TCRP Report 140: A Guide for Planning and Operating Flexible Public Transportation Services, a product of the Transit Cooperative Research Program, gets into the weeds on what constitutes a non-fixed route, flexible transit service, why communities and regions choose them, the relative costs and how they operate either on their own or as supplements to traditional fixed route and ADA paratransit service.
Warning: The report I am recommending is dull, sometimes painfully so. However, the case studies are informative and cover a wide variety of types of communities.
The authors noted their surprise that so many communities have flexible fixed-route service, ranging from service very similar to a traditional route to service almost indistinguishable from demand-response ADA paratransit. When reading the case studies, many of which featured flexible service in places that have chosen not to have conventional transit service and mandatory complementary ADA paratransit service, I started to wonder about the future of conventional transit in rural and cash-strapped communities.
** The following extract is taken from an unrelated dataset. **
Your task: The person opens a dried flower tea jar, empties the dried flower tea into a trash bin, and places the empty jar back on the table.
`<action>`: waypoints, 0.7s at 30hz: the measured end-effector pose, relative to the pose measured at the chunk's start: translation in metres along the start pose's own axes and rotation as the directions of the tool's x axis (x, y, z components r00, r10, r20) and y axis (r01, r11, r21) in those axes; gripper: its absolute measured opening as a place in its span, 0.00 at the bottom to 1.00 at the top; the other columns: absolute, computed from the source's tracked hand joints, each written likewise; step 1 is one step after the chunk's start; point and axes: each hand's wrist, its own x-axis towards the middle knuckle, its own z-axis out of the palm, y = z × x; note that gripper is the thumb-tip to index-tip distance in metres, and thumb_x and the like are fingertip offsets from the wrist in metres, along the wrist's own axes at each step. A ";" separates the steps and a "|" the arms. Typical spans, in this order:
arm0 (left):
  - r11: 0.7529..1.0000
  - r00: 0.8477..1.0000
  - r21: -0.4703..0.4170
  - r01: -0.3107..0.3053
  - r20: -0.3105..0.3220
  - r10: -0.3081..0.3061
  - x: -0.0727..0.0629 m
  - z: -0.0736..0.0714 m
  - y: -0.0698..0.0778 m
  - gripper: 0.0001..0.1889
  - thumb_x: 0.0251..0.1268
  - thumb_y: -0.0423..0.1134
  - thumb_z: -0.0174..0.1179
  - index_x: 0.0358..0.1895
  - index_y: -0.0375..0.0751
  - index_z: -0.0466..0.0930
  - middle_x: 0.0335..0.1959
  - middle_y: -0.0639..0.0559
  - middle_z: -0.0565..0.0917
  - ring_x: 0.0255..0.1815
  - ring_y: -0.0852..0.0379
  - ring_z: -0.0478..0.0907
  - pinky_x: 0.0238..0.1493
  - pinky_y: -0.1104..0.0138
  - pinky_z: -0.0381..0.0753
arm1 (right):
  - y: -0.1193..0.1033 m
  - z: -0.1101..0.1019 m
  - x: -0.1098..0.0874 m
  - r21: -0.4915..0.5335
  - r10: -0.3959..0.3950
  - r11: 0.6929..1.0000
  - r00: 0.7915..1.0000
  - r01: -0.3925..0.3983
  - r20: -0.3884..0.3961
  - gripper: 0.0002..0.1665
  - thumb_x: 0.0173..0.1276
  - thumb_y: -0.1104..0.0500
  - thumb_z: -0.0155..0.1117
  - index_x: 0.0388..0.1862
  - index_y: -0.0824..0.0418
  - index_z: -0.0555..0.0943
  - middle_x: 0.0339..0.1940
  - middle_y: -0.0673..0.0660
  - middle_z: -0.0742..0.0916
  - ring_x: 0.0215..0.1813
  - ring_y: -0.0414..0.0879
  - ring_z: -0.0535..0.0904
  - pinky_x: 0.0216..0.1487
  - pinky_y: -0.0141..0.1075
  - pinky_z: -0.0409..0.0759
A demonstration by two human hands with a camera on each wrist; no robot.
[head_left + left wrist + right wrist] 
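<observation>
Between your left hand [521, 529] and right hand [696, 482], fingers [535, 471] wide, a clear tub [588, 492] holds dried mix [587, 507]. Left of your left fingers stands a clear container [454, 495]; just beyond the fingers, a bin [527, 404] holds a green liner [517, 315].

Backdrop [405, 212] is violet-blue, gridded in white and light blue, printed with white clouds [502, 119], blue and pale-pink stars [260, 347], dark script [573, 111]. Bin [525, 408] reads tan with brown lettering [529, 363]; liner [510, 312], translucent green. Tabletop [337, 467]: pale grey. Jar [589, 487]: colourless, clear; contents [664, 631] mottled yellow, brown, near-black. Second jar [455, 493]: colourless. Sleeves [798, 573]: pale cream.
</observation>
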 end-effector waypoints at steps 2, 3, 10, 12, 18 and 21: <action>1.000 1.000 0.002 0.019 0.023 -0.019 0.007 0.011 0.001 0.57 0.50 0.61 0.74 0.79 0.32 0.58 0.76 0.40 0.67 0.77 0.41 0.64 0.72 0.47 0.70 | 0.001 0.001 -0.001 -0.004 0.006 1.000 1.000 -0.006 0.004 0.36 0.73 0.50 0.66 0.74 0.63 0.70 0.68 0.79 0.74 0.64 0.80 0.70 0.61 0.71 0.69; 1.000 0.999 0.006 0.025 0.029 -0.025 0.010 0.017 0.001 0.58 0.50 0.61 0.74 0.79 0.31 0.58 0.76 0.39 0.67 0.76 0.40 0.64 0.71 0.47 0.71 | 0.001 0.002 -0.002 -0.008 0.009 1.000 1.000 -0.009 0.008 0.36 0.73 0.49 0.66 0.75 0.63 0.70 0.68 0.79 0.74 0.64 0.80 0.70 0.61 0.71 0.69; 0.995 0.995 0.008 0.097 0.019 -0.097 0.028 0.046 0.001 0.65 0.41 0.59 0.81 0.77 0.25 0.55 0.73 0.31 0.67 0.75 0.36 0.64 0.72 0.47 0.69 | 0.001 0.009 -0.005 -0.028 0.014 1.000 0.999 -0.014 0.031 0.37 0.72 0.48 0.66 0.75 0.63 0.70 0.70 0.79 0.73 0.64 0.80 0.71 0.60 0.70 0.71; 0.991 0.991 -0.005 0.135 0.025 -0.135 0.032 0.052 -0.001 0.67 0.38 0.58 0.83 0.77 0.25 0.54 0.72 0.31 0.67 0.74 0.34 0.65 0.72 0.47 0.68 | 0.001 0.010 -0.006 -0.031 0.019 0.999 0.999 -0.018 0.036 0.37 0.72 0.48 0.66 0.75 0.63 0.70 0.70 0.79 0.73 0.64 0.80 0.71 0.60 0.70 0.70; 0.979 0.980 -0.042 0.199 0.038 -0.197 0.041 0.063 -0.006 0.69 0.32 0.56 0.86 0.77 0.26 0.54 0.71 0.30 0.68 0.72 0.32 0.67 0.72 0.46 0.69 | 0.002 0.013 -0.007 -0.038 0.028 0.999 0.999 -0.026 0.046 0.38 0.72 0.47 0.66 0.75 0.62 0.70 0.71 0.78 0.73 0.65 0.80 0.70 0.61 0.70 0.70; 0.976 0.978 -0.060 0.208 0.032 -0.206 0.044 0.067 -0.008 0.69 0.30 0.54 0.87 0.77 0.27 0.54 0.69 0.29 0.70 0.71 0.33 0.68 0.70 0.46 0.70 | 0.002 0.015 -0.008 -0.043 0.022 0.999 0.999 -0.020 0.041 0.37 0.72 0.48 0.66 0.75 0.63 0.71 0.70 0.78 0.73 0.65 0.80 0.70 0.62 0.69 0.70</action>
Those interviewed for the report were frank that flexible service is for transportation-challenged people and that those served better not be too concerned about timing and being prompt. Explicitly stated were cautionary notes that this type of service is not ideal for commuters and students, who need to be somewhere on time pretty much each day.
What I found intriguing were the case studies, the tales of places trying to provide transportation that is very different from quality transit-rich urban rapid transit. Getting people out of cars was clearly not the goal. There are some tales of lack of community resources and others of filling in gaps in regions that have traditional transit, but also include far flung communities or where there are transportation needs at hours of low demand.
The report, though dull, paints a picture worth looking at.